Show that the relation R on the set Z of all integers defined by $\left ( x,y \right )\, \epsilon \, R\Leftrightarrow \left ( x-y \right )$ is divisible by 3 is an equivalence relation.

Answers (1)

we've relation R defined on x as $\left ( x,y \right )\epsilon R\Rightarrow \left ( x-y \right )$ is divisible by 3.
- R is reflexive , as 3 divides (x-x) ie o for all $x\, \epsilon z$ ie. x R x for all $x\, \epsilon z$
-Further if $\left ( x,y \right )\varepsilon R$ for all $x,y \epsilon \, z$ then 3 divides $\left ( x-y \right )\therefore 3 \: divides\: \left ( y-x \right )$ as well
Hence $\left ( y-x \right )\epsilon R$ which follows that R is symmetric
- similarly , if $\left ( x,y \right )\varepsilon R$ and $\left ( y-z \right )\epsilon R$ then $\left ( x,y \right )$ and $\left ( y-z \right )$ are both divisible by 3.
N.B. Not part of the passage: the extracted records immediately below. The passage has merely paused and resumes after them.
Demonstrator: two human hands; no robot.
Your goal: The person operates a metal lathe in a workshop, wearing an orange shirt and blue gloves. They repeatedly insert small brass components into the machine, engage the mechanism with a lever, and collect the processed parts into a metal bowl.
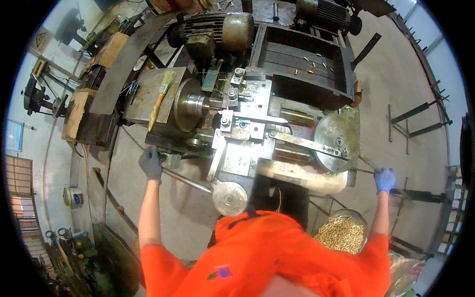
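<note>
My left hand (151, 164), in a dark grey glove, is closed at the outer end of a metal lever (187, 180) that runs to a round disc at the machine's front. My right hand (384, 180), in a blue glove, grips a thin rod handle (364, 171) beside a large round metal wheel (336, 143). Between them stands a small lathe with a bolted tool slide (247, 129). Its round spindle (190, 105) faces the clamped tools; a slim brass-coloured piece seems to stick out of it, too small to make out well.
A brush (162, 101) lies on the headstock cover. Behind are an electric motor (217, 32) and a dark metal tray (341, 74) with several small brass pieces. A bowl of brass pieces (341, 235) stands low at right, near a metal stand (415, 116). Other machines line the left wall.
</note>
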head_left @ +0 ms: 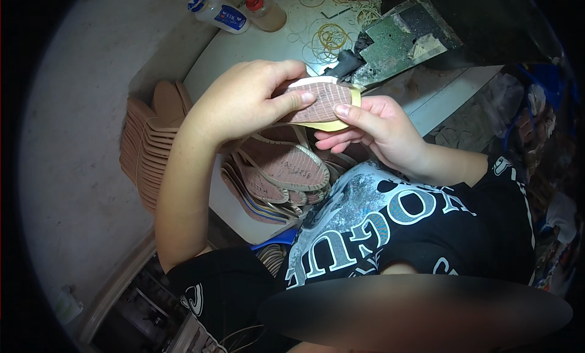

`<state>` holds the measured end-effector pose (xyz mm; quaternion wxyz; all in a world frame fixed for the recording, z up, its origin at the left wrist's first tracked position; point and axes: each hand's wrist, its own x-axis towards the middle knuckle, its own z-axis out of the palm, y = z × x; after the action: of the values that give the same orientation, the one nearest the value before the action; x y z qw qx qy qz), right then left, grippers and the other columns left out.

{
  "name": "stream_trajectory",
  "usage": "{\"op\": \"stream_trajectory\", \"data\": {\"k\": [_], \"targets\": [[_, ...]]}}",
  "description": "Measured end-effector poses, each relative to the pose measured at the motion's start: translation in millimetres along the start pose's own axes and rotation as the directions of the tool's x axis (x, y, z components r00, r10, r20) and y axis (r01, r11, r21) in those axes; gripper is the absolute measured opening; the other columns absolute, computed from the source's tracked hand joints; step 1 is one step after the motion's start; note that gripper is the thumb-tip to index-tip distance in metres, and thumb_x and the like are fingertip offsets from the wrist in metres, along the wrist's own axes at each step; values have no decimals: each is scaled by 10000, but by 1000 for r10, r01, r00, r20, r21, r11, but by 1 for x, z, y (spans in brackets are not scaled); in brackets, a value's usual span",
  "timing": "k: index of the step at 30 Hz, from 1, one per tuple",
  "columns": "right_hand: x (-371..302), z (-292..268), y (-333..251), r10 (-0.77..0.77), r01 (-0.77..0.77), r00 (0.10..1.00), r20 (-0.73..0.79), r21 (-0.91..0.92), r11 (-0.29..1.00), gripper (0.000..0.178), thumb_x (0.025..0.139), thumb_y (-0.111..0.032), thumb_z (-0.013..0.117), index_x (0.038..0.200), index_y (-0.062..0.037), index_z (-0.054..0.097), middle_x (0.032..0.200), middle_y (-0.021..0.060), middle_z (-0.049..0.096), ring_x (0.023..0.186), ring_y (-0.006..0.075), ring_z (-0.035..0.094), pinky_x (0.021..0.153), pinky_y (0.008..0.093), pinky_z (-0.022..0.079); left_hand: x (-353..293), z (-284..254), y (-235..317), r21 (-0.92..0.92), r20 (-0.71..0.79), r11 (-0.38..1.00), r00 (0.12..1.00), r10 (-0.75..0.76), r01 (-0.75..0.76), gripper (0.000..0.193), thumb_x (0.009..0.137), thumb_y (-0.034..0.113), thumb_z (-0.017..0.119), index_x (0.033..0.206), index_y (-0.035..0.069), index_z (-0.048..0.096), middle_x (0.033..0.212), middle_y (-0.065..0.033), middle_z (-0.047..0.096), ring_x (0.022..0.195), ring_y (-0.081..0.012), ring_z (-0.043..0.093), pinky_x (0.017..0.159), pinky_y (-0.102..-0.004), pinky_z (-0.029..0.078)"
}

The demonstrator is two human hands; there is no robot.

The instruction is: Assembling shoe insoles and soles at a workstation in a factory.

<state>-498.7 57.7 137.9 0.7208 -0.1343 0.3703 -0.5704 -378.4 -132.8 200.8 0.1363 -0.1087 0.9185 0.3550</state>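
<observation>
In front of my chest, both hands hold a brown shoe insole (326, 98) marked with pale grid lines. A yellow strip (356, 98) runs along its right and near edge, and white shows at its far edge. My left hand (259, 97) grips the left part, thumb on top. At the right end, my right hand (381, 124) pinches the edge between its thumb and the fingers below. Just beneath lies a pile of insoles (286, 164) with pale wrapped rims. Part of this pile is hidden behind my hands.
Left of the pile, banded insoles (143, 149) stand stacked by the wall. A white bottle with a blue label (222, 14) and a red-tipped bottle (267, 14) are at the back. Rubber bands (332, 37) lie near a worn green machine plate (405, 39) on the white table (280, 51).
</observation>
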Motion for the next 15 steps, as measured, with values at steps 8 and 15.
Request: {"op": "stream_trajectory", "data": {"k": [8, 15], "targets": [[4, -6, 0, -26, 26, 999, 25, -13, 1000, 357, 963, -245, 492, 1071, 82, 586, 986, 173, 663, 841, 210, 685, 724, 260, 556, -18, 25, 7, -283, 23, 932, 973, -230, 227, 332, 931, 322, 551, 832, 5, 527, 664, -2, 492, 627, -80, 436, 546, -268, 376], [13, -10, -9, -10, 11, 1000, 18, -67, 998, 374, 923, -274, 534, 1070, 66, 583, 982, 169, 661, 781, 214, 691, 629, 239, 560, -21, 51, 1, -562, -23, 776, 932, -362, 287, 391, 920, 342, 555, 980, -40, 608, 786, -51, 631, 682, -105, 552, 640, -269, 456]]}}
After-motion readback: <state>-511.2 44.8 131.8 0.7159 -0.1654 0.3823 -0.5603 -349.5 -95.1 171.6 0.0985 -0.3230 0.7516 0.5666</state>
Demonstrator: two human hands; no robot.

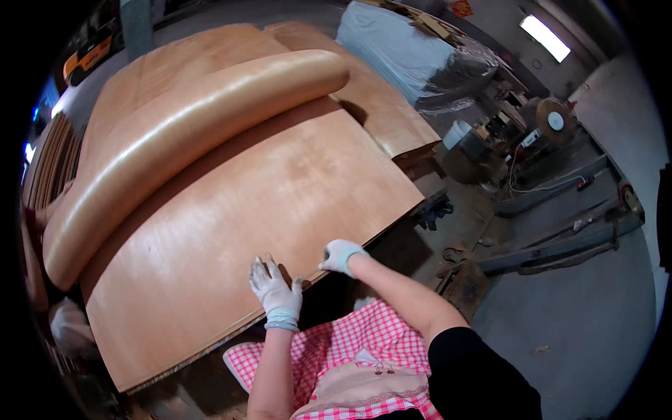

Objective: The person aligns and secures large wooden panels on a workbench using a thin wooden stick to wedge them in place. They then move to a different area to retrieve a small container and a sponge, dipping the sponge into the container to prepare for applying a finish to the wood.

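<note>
A stack of large, thin light-brown wood veneer sheets point(231, 224) lies in front of me. Across its far part, a veneer sheet is bent over into a long, smooth curl point(203, 115). My left hand point(276, 288), in a white glove with a pale cuff, rests on the top sheet by the near edge, its fingers spread. To the right, my right hand point(342, 257), gloved the same way, has its fingers closed at the sheet's near edge; the fingertips are partly hidden. At the far left, another person's arm point(36, 231) is by the end of the curl.
Another veneer stack point(378, 105) stands behind, with a plastic-wrapped pile point(392, 49) beyond it. To the right are a white bucket point(456, 134), a machine with a round reel point(555, 122) and a metal floor frame point(553, 248). An orange vehicle point(87, 59) stands far left.
</note>
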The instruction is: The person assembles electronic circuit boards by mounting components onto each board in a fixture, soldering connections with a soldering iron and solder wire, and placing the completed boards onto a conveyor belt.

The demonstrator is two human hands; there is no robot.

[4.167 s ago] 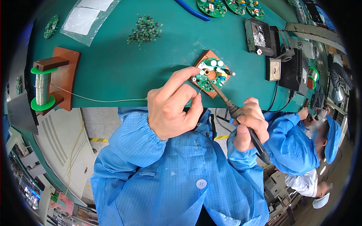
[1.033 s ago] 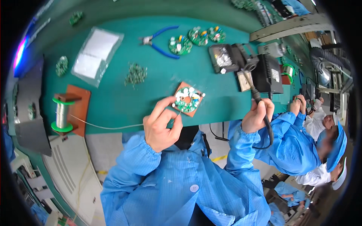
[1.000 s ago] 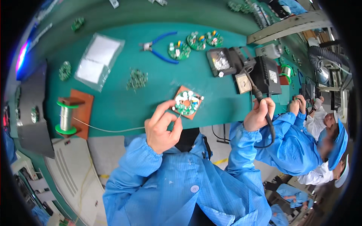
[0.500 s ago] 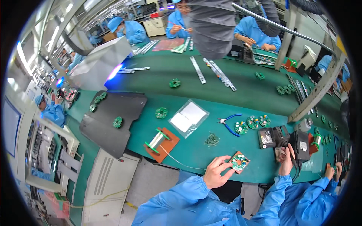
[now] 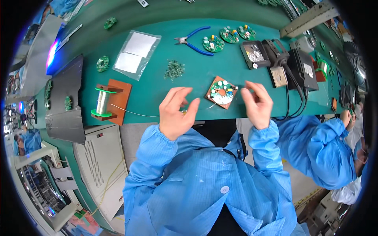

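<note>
A round green circuit board point(image 5: 221, 93) with white, blue and yellow parts rests on a square brown block point(image 5: 210, 91) near the table's front edge. To its left, my left hand point(image 5: 176, 112) is raised with thumb and fingers apart. Thin solder wire point(image 5: 136, 115) runs from a spool point(image 5: 103, 103) to this hand, passing behind it, and its end reaches the board. Something small and greenish shows between thumb and fingers, too hidden to name. At the board's right, my right hand point(image 5: 258, 104) has its fingers curved and parted, with nothing visible in them.
Blue-handled cutters point(image 5: 197, 41), several round boards point(image 5: 213, 43) and a pile of small dark parts point(image 5: 174, 69) lie beyond. A soldering stand point(image 5: 275, 53) and a black box point(image 5: 302, 70) with cords stand at right, near a co-worker's sleeve point(image 5: 330, 137). A clear bag point(image 5: 137, 54) lies at left.
The view has tilted downward. My right hand has left the soldering stand and come beside the board. My left hand has come off the board and moved left.
</note>
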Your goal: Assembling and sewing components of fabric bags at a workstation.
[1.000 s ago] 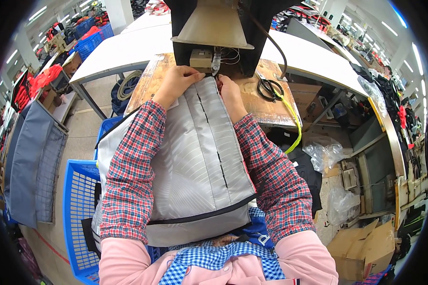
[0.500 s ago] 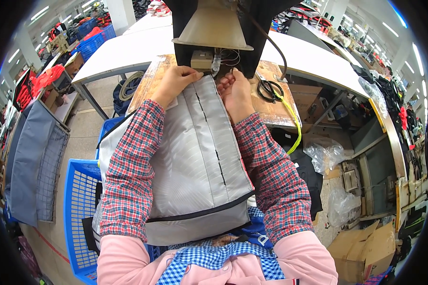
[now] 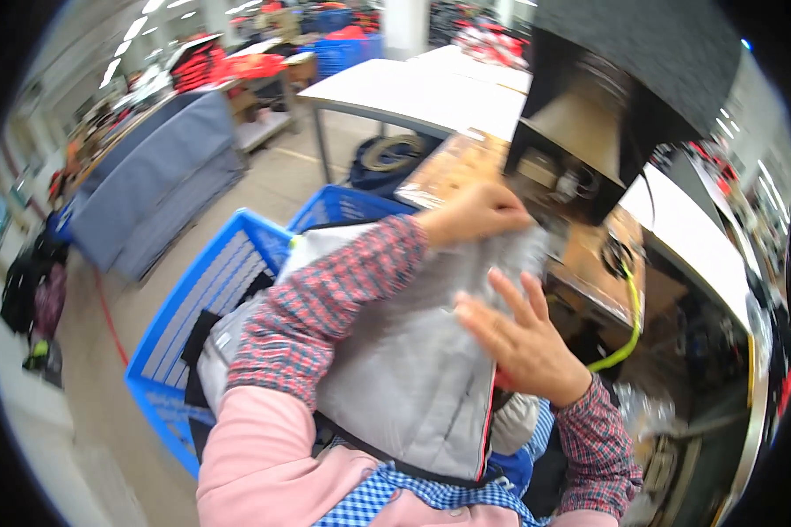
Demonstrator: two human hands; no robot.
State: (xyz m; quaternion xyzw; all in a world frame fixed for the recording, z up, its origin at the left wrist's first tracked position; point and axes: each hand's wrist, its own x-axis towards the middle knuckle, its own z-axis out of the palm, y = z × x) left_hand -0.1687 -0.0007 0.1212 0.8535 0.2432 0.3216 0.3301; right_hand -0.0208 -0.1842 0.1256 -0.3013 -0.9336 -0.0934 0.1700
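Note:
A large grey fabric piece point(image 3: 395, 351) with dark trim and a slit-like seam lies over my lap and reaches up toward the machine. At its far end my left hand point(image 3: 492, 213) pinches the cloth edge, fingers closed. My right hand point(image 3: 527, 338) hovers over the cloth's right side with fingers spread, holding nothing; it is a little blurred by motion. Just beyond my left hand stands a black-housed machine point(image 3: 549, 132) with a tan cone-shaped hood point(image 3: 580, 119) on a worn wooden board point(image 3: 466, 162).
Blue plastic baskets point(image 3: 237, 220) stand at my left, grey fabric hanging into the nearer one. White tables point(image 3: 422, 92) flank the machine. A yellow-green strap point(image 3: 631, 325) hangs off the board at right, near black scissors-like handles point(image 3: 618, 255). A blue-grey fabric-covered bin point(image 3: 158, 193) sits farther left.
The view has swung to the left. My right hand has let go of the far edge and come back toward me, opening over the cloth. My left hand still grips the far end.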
That is , $x-y= 3p,y-z= 3m$ where $p,m\epsilon z$
Note that:
$x-z= \left ( x-y \right )+\left ( y-z \right )= 3p+3m= 3\left ( p+m \right )$
so $\left ( x-z \right )$ is divisible by 3
This shows that R is transitive as $\left ( x,z \right )\epsilon R$
Thus , R is an equivalance relation is z